Such is the "Scripture" account of the origin of languages, which differs somewhat from the ideas of Prof. Max Müller and other philologists.

Bishop Colenso tells us that:

"The story of the dispensation of tongues is connected by the Jehovistic writer with the famous unfinished temple of Belus, of which probably some wonderful reports had reached him. . . . The derivation of the name Babel from the Hebrew word babal (confound) which seems to be the connecting point between the story and the tower of Babel, is altogether incorrect."[33:2]

The literal meaning of the word being house, or court, or gate of Bel, or gate of God.[34:1]

John Fiske confirms this statement by saying:

"The name 'Babel' is really 'Bab-il', or 'The Gate of God'; but the Hebrew writer erroneously derives the word from the root 'babal'—to confuse—and hence arises the mystical explanation, that Babel was a place where human speech became confused."[34:2]

The "wonderful reports" that reached the Jehovistic writer who inserted this tale into the Hebrew Scriptures, were from the Chaldean account of the confusion of tongues.
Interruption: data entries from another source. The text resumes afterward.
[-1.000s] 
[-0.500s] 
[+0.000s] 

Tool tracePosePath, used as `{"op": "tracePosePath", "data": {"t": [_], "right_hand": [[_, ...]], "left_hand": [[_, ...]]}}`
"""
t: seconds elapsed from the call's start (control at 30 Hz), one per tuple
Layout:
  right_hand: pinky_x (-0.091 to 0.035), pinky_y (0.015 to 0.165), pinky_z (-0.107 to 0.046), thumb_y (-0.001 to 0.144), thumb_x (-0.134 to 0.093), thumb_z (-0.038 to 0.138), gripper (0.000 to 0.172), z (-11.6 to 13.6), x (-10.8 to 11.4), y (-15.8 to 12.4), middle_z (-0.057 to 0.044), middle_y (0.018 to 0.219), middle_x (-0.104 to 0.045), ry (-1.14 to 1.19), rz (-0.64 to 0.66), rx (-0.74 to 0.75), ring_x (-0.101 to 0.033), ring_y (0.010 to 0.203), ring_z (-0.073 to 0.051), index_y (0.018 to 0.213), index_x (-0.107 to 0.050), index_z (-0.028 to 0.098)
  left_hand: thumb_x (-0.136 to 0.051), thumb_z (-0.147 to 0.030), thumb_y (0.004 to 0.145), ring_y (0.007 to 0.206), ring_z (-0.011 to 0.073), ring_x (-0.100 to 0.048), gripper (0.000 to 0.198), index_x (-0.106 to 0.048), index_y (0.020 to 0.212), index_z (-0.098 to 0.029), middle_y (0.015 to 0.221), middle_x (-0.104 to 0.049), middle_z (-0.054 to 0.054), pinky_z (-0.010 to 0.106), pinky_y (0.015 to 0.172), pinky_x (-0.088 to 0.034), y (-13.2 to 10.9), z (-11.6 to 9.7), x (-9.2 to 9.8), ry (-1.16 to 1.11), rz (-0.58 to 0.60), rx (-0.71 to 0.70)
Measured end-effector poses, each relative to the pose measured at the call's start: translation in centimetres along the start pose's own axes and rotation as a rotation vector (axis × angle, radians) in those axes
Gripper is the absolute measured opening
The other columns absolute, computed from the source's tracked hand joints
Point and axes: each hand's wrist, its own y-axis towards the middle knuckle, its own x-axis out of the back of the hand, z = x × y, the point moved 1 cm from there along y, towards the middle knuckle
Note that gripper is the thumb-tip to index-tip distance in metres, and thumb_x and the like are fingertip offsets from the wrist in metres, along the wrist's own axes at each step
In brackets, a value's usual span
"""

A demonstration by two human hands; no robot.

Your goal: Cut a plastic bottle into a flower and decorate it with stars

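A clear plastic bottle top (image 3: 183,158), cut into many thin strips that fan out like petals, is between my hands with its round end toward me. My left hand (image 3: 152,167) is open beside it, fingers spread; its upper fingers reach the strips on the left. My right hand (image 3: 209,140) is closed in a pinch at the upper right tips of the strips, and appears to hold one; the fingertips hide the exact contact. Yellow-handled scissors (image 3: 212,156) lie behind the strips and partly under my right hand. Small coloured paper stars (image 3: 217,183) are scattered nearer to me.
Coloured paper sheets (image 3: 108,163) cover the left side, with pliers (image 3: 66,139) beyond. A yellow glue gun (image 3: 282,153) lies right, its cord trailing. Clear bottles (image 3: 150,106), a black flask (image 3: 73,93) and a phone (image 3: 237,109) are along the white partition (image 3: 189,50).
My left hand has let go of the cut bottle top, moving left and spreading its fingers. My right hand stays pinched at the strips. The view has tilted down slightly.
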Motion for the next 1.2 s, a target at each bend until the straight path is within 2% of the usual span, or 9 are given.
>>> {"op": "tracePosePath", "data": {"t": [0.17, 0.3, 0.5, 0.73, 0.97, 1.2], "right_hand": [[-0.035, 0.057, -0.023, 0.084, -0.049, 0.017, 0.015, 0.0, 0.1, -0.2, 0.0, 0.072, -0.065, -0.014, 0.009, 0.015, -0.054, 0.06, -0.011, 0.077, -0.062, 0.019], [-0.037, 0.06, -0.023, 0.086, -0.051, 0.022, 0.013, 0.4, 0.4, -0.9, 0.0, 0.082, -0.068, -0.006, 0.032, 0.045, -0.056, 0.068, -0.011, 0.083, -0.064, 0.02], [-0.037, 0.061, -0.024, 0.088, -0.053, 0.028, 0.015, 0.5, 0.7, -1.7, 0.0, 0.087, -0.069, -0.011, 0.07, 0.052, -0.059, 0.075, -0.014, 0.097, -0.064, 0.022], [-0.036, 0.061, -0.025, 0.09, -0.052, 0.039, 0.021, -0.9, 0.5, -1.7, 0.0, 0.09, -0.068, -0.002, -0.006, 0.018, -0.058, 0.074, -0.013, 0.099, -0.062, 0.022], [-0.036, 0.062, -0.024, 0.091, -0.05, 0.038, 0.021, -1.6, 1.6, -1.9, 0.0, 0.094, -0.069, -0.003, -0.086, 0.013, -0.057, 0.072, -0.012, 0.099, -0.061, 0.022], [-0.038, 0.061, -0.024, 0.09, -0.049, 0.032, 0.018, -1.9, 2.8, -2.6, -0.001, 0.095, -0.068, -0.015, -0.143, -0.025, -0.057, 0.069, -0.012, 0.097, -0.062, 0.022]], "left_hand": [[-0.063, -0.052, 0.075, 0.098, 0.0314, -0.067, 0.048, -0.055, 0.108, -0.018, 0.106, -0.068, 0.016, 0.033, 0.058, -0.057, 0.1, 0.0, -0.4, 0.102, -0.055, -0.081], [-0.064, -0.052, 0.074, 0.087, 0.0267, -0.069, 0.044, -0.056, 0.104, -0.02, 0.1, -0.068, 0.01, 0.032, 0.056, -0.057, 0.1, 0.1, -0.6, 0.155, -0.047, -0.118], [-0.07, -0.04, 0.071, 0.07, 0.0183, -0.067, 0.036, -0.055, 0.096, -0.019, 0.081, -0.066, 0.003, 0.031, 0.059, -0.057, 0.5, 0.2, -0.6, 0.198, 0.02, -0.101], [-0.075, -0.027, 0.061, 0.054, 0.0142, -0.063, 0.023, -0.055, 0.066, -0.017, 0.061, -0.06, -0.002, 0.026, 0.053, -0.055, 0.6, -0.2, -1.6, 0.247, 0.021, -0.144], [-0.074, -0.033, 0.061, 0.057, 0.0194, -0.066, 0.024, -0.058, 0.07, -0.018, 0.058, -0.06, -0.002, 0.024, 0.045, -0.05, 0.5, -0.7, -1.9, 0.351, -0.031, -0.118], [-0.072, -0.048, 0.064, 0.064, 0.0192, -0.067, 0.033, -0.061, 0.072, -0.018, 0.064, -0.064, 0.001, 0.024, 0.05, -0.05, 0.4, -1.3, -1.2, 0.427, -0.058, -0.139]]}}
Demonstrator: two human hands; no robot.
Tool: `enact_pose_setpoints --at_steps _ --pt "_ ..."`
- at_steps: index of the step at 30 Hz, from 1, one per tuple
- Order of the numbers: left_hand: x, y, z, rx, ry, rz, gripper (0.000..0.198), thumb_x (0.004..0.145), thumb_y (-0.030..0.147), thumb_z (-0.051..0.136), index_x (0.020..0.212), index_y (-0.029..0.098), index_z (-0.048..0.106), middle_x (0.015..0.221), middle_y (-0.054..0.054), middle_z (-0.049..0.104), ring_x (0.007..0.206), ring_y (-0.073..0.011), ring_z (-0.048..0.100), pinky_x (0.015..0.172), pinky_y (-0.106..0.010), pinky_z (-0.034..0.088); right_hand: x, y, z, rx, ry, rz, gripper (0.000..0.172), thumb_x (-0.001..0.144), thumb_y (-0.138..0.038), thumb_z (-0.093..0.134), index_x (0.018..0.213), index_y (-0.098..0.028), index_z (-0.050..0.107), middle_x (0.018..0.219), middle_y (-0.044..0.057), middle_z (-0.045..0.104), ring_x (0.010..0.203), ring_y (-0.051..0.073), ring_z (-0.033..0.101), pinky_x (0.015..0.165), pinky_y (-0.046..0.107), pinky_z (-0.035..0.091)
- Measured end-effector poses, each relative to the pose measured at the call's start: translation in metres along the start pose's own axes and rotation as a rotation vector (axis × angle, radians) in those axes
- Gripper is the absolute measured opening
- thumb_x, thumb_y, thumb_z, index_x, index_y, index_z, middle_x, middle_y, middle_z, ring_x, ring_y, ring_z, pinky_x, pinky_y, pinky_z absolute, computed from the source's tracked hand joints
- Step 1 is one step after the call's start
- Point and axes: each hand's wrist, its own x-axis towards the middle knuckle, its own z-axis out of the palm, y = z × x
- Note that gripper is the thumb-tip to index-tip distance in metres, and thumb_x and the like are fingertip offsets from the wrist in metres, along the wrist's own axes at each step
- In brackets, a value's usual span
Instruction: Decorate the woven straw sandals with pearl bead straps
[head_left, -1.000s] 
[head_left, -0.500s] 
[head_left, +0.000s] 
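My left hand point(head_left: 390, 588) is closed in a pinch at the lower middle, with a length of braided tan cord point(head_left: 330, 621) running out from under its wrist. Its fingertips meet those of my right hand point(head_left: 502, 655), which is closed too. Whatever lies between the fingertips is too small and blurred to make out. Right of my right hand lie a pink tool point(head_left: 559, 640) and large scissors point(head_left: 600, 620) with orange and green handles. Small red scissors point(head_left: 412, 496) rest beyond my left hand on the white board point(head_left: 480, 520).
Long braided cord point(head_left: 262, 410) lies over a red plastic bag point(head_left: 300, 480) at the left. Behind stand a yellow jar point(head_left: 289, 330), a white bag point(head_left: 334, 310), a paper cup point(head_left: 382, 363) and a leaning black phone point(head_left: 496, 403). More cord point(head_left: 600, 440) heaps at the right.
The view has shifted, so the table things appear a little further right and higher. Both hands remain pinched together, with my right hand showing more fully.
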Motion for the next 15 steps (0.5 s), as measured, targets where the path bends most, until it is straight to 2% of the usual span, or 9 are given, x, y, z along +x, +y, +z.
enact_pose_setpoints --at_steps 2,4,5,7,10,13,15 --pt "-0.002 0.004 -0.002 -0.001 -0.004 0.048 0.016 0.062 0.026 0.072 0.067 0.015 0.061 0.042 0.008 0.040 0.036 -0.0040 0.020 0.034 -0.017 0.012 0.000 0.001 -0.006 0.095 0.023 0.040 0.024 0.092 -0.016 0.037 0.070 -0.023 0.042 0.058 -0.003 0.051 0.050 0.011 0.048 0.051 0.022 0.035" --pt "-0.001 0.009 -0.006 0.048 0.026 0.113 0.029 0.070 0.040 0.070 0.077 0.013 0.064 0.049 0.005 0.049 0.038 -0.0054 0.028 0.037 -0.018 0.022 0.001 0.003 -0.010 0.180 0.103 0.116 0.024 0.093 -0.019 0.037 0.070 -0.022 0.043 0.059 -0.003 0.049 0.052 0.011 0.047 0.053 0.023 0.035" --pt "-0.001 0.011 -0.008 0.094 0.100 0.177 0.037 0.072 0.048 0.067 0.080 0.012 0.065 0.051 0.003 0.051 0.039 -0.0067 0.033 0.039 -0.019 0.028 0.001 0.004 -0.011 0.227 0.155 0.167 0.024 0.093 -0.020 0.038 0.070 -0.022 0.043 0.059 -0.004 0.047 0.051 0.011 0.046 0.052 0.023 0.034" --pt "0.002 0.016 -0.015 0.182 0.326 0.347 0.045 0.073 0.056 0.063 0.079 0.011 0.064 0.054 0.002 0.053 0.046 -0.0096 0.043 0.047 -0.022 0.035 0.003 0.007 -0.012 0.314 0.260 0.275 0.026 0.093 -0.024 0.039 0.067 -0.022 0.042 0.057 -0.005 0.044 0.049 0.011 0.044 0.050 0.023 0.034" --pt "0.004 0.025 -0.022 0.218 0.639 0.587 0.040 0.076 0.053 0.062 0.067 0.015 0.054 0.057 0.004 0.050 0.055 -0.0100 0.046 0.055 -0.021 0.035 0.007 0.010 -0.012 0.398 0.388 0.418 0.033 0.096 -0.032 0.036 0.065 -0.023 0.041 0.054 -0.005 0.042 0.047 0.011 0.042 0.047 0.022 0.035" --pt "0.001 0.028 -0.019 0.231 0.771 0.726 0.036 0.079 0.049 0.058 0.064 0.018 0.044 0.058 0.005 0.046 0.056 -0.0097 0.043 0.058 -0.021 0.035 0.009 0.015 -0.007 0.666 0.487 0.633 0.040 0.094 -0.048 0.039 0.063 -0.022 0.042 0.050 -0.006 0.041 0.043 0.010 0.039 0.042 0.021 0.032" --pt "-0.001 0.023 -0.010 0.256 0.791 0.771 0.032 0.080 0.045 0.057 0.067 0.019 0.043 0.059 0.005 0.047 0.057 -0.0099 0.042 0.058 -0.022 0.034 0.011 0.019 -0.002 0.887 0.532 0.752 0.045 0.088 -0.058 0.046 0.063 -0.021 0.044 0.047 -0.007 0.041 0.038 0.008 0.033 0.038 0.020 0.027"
It is related by Berosus as follows:

The first inhabitants of the earth, glorying in their strength and size,[34:3] and despising the gods, undertook to raise a tower whose top should reach the sky, in the place where Babylon now stands. But when it approached the heavens, the winds assisted the gods, and overthrew the work of the contrivers, and also introduced a diversity of tongues among men, who till that time had all spoken the same language. The ruins of this tower are said to be still in Babylon.[34:4]

Josephus, the Jewish historian, says that it was Nimrod who built the tower, that he was a very wicked man, and that the tower was built in case the Lord should have a mind to drown the world again. He continues his account by saying that when Nimrod proposed the building of this tower, the multitude were very ready to follow the proposition, as they could then avenge themselves on God for destroying their forefathers.